O aeroporto de Santa Helena, de £ 285 milhões, pretendia ajudar a conectar uma das ilhas habitadas mais isoladas com o resto do mundo. Já foi rotulado como “o aeroporto mais inútil do mundo” porque os ventos fortes dificultavam os pousos.

Os enterrados, incluindo 3.000 crianças, foram vítimas da “passagem do meio” e estavam entre os mais de 25.000 africanos que foram retirados de navios negreiros portugueses ilegais e colocados em quarentena em Santa Helena durante os esforços de abolição britânicos em meados do século XIX.

Embora rotulados como “africanos libertados”, muitos foram enviados para as Índias Ocidentais Britânicas para continuarem a trabalhar para a coroa como trabalhadores contratados. Aqueles que permaneceram – e morreram – em Santa Helena foram confinados em condições superlotadas e insalubres, empregados nas ocupações económicas mais baixas e carentes de alimentos.

O rei Jorde, que visitou Santa Helena a pedido de Van Neel devido à sua experiência na luta para preservar cemitérios africanos nos EUA, disse que parte da razão pela qual a repatriação era necessária era que “o Reino Unido insiste em considerar estas pessoas libertadas quando não o eram. e [está] perpetuando uma mentira sobre o que realmente aconteceu com eles”.

Ela descreveu os cemitérios contestados como “campos de batalha” e disse que os esforços para preservá-los eram um “ato revolucionário de memória”.

Em apoio às suas diversas reivindicações, Soad e a Comissão Internacional do Património e Cultura (ICHC), que foram mandatadas por muitos estados, nações e territórios indígenas, citam vários códigos e convenções internacionais. Incluem a Convenção da Unesco sobre os meios de proibição e prevenção da importação, exportação e transferência ilícitas de propriedade de bens culturais; a convenção Unidroit sobre bens culturais roubados ou exportados ilegalmente; o código de ética para museus e uma resolução do Parlamento Europeu de 2019 para identificar e recuperar arte saqueada.
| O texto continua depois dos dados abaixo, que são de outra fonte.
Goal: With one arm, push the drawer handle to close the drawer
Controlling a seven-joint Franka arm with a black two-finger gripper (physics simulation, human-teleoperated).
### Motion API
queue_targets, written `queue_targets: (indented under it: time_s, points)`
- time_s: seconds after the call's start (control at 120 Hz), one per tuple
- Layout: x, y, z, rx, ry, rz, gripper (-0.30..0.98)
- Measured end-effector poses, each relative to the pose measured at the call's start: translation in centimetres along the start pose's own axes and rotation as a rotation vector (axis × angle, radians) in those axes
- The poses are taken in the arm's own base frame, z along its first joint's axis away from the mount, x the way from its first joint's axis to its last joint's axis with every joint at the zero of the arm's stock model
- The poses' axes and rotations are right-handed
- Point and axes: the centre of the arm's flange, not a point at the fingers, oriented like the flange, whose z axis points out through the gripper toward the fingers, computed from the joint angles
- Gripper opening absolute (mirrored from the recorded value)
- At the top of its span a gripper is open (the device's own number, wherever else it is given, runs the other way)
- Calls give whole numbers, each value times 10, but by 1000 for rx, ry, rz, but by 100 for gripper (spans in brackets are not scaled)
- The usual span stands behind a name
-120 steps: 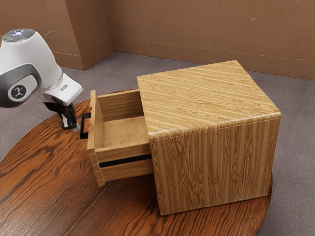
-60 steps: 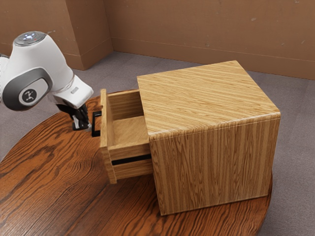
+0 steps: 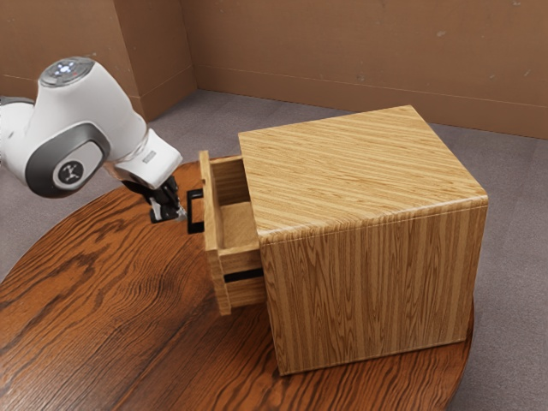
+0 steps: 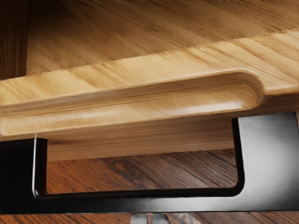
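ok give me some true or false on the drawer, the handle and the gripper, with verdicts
1. The drawer is fully closed. False: it still stands partly out of the cabinet.
2. The handle is black. True.
3. The gripper reaches down inside the drawer. False: it is outside, by the handle.
4. The cabinet rests on a dark reddish wooden table. True.
5. The handle is on top of the cabinet. False: it is on the drawer's front.
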Motion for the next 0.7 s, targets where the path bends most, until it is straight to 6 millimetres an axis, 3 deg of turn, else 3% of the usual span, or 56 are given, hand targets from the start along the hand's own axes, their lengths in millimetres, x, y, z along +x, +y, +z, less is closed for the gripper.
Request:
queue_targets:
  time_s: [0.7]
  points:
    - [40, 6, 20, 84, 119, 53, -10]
Mais reivindicações seguir-se-ão às cartas já enviadas como parte do que Soad e o ICHC chamam de “ação diplomática de classe”. Afirmaram que se os seus pedidos de “diálogo aberto” não forem cumpridos – os destinatários têm 30 dias para responder – estão “prontos para levar este assunto aos tribunais internacionais”.

As cartas afirmam: “Apelamos às nações ocidentais e entidades relacionadas para que restituam e devolvam os bens culturais, obras de arte e restos humanos roubados, saqueados e pilhados que foram levados ilegalmente e devolvam aos legítimos proprietários legais e legítimos.

“Também fazemos este apelo em relação aos restos mortais humanos de índios africanos e indígenas americanos que estão depositados sem cerimônia em cemitérios ocidentais, como na Ilha de Santa Helena, por exemplo.”

Van Neel comparou os esforços envidados em Santa Helena para preservar o túmulo vazio de Napoleão – que tem um truste que o supervisiona – com o tratamento dado ao cemitério africano.

O rei Jorde disse sobre o local: “É parte de uma história mais ampla para aqueles de nós que somos descendentes [de pessoas escravizadas] que vivem na América e reconhecemos o que era o comércio transatlântico de escravos. É uma espécie de elo perdido.”

Um porta-voz do governo de Santa Helena disse que estava a considerar a carta de Soad, mas que foram feitos “progressos significativos” na entrega das recomendações do plano diretor, descrevendo-o como “um documento vivo contendo múltiplas fases de entrega”.

Eles disseram que o trabalho continuava para financiar e construir um memorial e interpretação em Rupert’s Valley, acrescentando que os cemitérios “foram formalmente reconhecidos e atribuídos números de lote no Registro de Imóveis. Por serem terrenos parcelados pertencentes à propriedade da coroa, nenhum desenvolvimento é permitido nestes locais, evitando qualquer perturbação adicional.”